Langkah Keenan tak tergesa, tapi pasti. Setiap detik terasa lambat saat ia berjalan menuju altar. Desahan kekaguman dan bisik-bisik mulai terdengar dari para tamu.

“Itu bukan Rico, kan?”

“Bukan, itu pamannya…”

“Paman Rico? Yang katanya diasingkan itu?”

“Tapi, kenapa dia malah yang berdiri di sana?”

Adellia bisa merasakan puluhan pasang mata menatapnya, mencoba menebak apa yang sebenarnya terjadi. Tapi ia tidak peduli. Tidak lagi.

Ketika Keenan akhirnya berdiri di altar, ia menatap Adellia. Dalam. Tidak ada senyum basa-basi, tidak ada keraguan.

Hanya tatapan tenang, dan janji diam-diam yang seolah berkata: Aku tidak akan mempermalukanmu.

Ayah Adellia menyerahkan tangan putrinya ke Keenan. Pria itu menerima dengan mantap, jemarinya dingin tapi lembut.

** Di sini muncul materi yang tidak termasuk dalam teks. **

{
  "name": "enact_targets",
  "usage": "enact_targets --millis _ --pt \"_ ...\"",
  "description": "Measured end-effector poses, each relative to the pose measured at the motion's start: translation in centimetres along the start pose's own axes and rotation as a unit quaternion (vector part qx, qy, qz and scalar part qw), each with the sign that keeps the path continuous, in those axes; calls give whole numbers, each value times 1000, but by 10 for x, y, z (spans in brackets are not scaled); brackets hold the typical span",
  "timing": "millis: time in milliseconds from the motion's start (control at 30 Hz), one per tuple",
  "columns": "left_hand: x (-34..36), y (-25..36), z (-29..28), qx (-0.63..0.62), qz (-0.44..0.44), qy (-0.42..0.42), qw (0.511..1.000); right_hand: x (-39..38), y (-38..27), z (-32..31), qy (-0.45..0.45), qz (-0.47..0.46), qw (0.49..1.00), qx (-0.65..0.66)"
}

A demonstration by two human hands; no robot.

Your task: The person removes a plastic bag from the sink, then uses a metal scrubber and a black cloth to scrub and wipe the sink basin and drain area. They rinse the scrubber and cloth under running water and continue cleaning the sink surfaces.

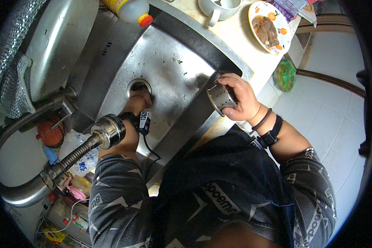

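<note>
My left hand reaches down into the round drain opening of the steel sink, its fingers mostly hidden there. Dark bits are scattered on the wet basin floor. My right hand grips a perforated metal drain strainer at the sink's right edge, with dark matter inside it. The faucet's flexible spout hangs over my left forearm, its round head close to the wrist strap and cabled device.
A plastic bottle lies at the sink's back. A white mug and a plate of meat sit on the counter. A green bag is beyond the counter. Bags and clutter crowd the lower left.
</note>
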State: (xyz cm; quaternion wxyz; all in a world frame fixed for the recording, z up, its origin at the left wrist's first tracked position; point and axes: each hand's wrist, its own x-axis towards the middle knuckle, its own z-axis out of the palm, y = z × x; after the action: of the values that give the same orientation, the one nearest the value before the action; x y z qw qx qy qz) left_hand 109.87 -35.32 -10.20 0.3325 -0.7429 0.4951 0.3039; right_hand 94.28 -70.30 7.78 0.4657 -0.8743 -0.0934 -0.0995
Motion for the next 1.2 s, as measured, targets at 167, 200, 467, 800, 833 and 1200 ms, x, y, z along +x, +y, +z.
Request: enact_targets --millis 167,200,467,800,833,1200 --pt "-13 -2 -3 -86 -4 14 996 -1 1 -1 -9 15 1000 7" --pt "-15 -2 0 -98 -3 17 995 -1 1 -1 -9 14 1000 8" --pt "-27 20 27 -136 -32 8 990 -1 4 0 -10 5 1000 -7" --pt "-15 2 11 -104 -16 -18 994 1 2 1 -2 6 1000 -6" --pt "-12 -2 7 -97 -12 -26 995 0 2 1 -2 6 1000 -3" --pt "10 -1 -18 -90 -27 -105 990 1 1 0 -1 4 1000 -10"
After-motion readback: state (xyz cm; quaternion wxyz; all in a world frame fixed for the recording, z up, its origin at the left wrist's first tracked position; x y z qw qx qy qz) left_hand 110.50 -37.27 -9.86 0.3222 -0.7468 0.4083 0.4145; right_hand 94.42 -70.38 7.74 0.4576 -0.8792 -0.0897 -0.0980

Aula pernikahan berubah senyap. Musik berhenti. Semua tamu berdiri, menatap ke arah pasangan yang kini berdiri di altar.

Di hadapan pendeta yang telah bersiap dengan kitab suci dan mikrofon kecil, Keenan berdiri tegap. Sementara Adellia berdiri di sisinya, kedua tangan menggenggam buket bunga peony dan lily putih yang nyaris gemetar di pelukannya.

Detik-detik menjelang pengucapan janji itu terasa menegangkan. Bahkan udara pun seakan menahan napas.

Pendeta mulai berbicara, suaranya tenang dan dalam, menggema di seluruh aula. 

“Apakah Anda, Keenan Daviero Mahendra, bersedia mengambil Adellia Carisse Mahesa sebagai istri, dalam suka maupun duka, sehat maupun sakit, sampai waktu yang telah disepakati memisahkan?”

Keenan menoleh ke arah Adellia. “Saya bersedia.”

Adellia menarik napas pelan. Dunia seperti berhenti berputar sejenak. Matanya menatap tajam ke depan.

“Aku juga bersedia.”

Rico menggenggam kedua tangannya kuat-kuat, hingga buku-buku jarinya memutih. Matanya menatap lurus ke arah altar, ke arah Keenan yang kini berdiri gagah di samping Adellia—membawa nama Mahendra, membawa posisi yang seharusnya jadi miliknya.

Seharusnya aku yang berdiri di sana.

Rico memejamkan mata sejenak, mencoba meredam emosi yang mendidih dalam dadanya. Tapi rasa malu, amarah, dan dendam bercampur menjadi satu racun yang nyaris tak bisa ia telan. Di sebelahnya, Qalest menggenggam lengan bajunya, berbisik panik, “Kita harus pergi, Rico. Kamu sudah buat cukup kegaduhan.”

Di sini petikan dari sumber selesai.